JAKARTA, KOMPAS.com - Ketua Komisi Pemilihan Umum (KPU) Arief Budiman menyatakan ada perbedaan mendasar antara Rapat Dengar Pendapat (RDP) dengan rapat konsultasi. Mahkamah Konstitusi (MK) hanya memutuskan soal rapat konsultasi yang hasilnya dinyatakan tak mengikat.
"Kalau rapat konsultasi yang awalnya itu, khusus dalam membuat Peratutan KPU (PKPU), namanya rapat konsultasi. Tapi kalau RDP kan bisa bahas apa saja. KPU bisa diundang dalam membahas apapun. Membahas anggaran, kegiatan, dan selainnya," ujar Arief di Kompleks Parlemen, Senayan, Jakarta, Senin (10/7/2017).
Sehingga, dengan dihapuskannya kewajiban rapat konsultasi yang mengikat melalui amar putusan MK Nomor 92/PUU-XIV/2016, KPU akan lebih leluasa dan terbebas dari intervensi dalam membuat PKPU.
Pada Pilkada 2017, KPU sempat bersitegang dengan DPR. Saat menyusun PKPU Pencalonan, KPU didesak DPR memperbolehkan terpidana percobaan mencalonkan diri.
(Baca: MK Putuskan Rapat Konsultasi KPU, DPR, dan Pemerintah Tak Mengikat)
Padahal dalam Undang-undang Nomor 10 Tahun 2016, seseorang yang berstatus terpidana apapun tidak diizinkan mencalonkan diri. Saat ditanya apakah KPU merasa lega dengan putusan MK tersebut, Arief menjawab pada intinya putusan itu harus dihormati semua pihak.
"Ya ini kan putusan yang harus dihormati oleh siapapun. Dijalankan oleh siapapun. Kalau lega kan semua lega, karena semua sudah bisa menerima. Saya pikir ini bukan sesuatu yang luar biasa. Bisa diterima oleh siapapun," lanjut dia.
Mahkamah Konstitusi (MK) menyatakan bahwa hasil dari rapat konsultasi antara Komisi Pemilihan Umum (KPU) dengan DPR tidak berlaku mengikat.
Hal ini disampaikan Wakil Ketua MK, Anwar Usman dalam sidang putusan uji materi Pasal 9 huruf a UU Nomor 10 Tahun 2016 tentang Pemilihan Kepala Daerah (Pilkada) yang digelar di gedung MK, Jakarta Pusat, Senin (10/7/2017).
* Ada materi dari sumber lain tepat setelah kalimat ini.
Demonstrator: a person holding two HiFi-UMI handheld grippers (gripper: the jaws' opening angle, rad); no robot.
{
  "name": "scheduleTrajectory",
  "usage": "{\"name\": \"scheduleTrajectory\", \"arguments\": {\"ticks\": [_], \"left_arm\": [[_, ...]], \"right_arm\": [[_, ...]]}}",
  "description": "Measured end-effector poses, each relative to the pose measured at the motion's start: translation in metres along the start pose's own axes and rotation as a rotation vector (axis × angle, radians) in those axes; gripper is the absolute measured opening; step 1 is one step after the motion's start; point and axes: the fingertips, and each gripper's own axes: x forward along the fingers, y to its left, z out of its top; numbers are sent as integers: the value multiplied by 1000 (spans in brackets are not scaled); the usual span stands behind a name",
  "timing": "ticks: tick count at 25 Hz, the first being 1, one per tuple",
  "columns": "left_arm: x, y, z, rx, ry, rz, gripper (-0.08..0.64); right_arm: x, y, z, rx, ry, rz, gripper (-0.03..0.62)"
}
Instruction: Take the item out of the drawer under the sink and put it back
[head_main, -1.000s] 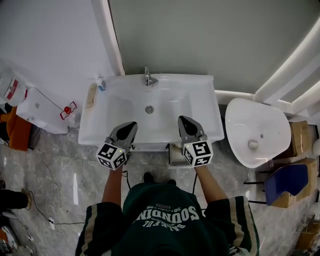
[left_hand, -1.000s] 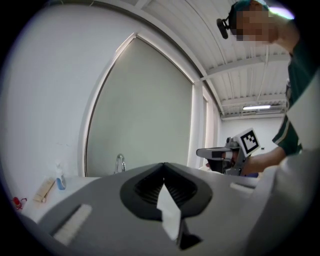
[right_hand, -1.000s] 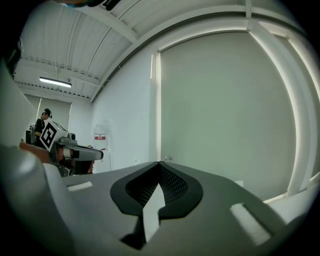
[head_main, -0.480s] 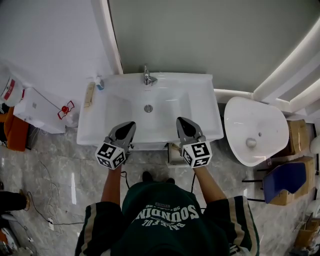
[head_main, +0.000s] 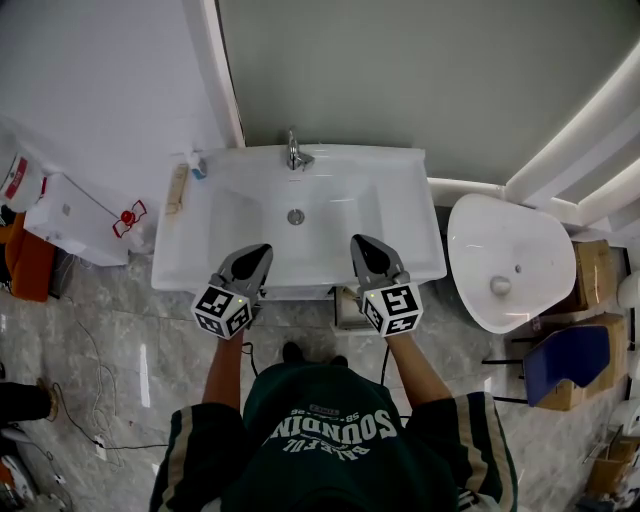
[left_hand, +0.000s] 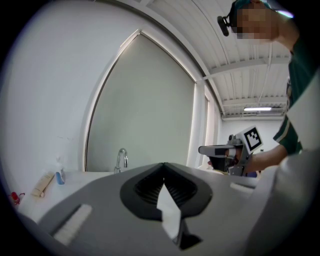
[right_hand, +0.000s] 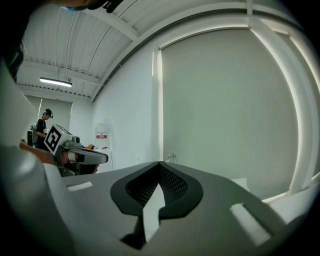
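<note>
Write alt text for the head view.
Seen from above, a person in a green shirt holds the left tongs and right tongs, both shut and empty, side by side over the front of a white sink. A tap stands at the sink's back edge, against the wall.

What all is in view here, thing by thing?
sink: one, white, centre
faucet: one, chrome, sink's back edge
bottle: one, blue and white, sink's back left
tan object: one, beside bottle
oval basin: one, white, right of sink
chair: one, blue, far right
cardboard boxes: a few, brown, far right
white box: one, left of sink
left gripper: one, grey, shut, over sink's front
right gripper: one, grey, shut, over sink's front
jersey: one, green, bottom
</note>
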Motion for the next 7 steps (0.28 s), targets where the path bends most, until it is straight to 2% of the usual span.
{"name": "scheduleTrajectory", "arguments": {"ticks": [7], "left_arm": [[3, 2, -7, -9, 6, -4, 49]], "right_arm": [[4, 0, -6, 6, 8, 2, 2]]}}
(Baca: Putusan MK Diharapkan Tekan Intervensi Politik terhadap KPU)
"Menyatakan, pasal 9 huruf a UU No. 10 Tahun 2016 . . . sepanjang frasa 'yang keputusannya bersifat mengikat', bertentangan dengan undang-undang Republik Indonesia tahun 1945 dan tidak mempunyai kekuatan hukum mengikat." kata Anwar.
Atas putusan MK itu, fungsi pengawasan yang dilakukan Komisi II DPR terhadap KPU bukannya langsung berhenti. Wakil Ketua Komisi II DPR Lukman Edy menyatakan fungsi pengawasan DPR terhadap KPU tetap bisa dilakukan dalam rapat dengar pendapat (RDP).
Namun, dengan adanya putusan MK ini, Lukman mengakui DPR tak lagi bisa terlibat dalam proses KPU menyusun peraturan seperti yang dilakukan dalam rapat konsultasi sebelumnya.
"Kalau dalam terminologi Undang-undang MD3, (RDP) mengikat semua pihak. Bagi Komisi II, mungkin rapat konsultasi yang ditiadakan, tidak ada lagi. Tapi RDP, itu tetap ada. Soalnya RDP diatur di Undang-undang MD3," kata Lukman di Kompleks Parlemen, Senayan, Jakarta, Senin (10/7/2017).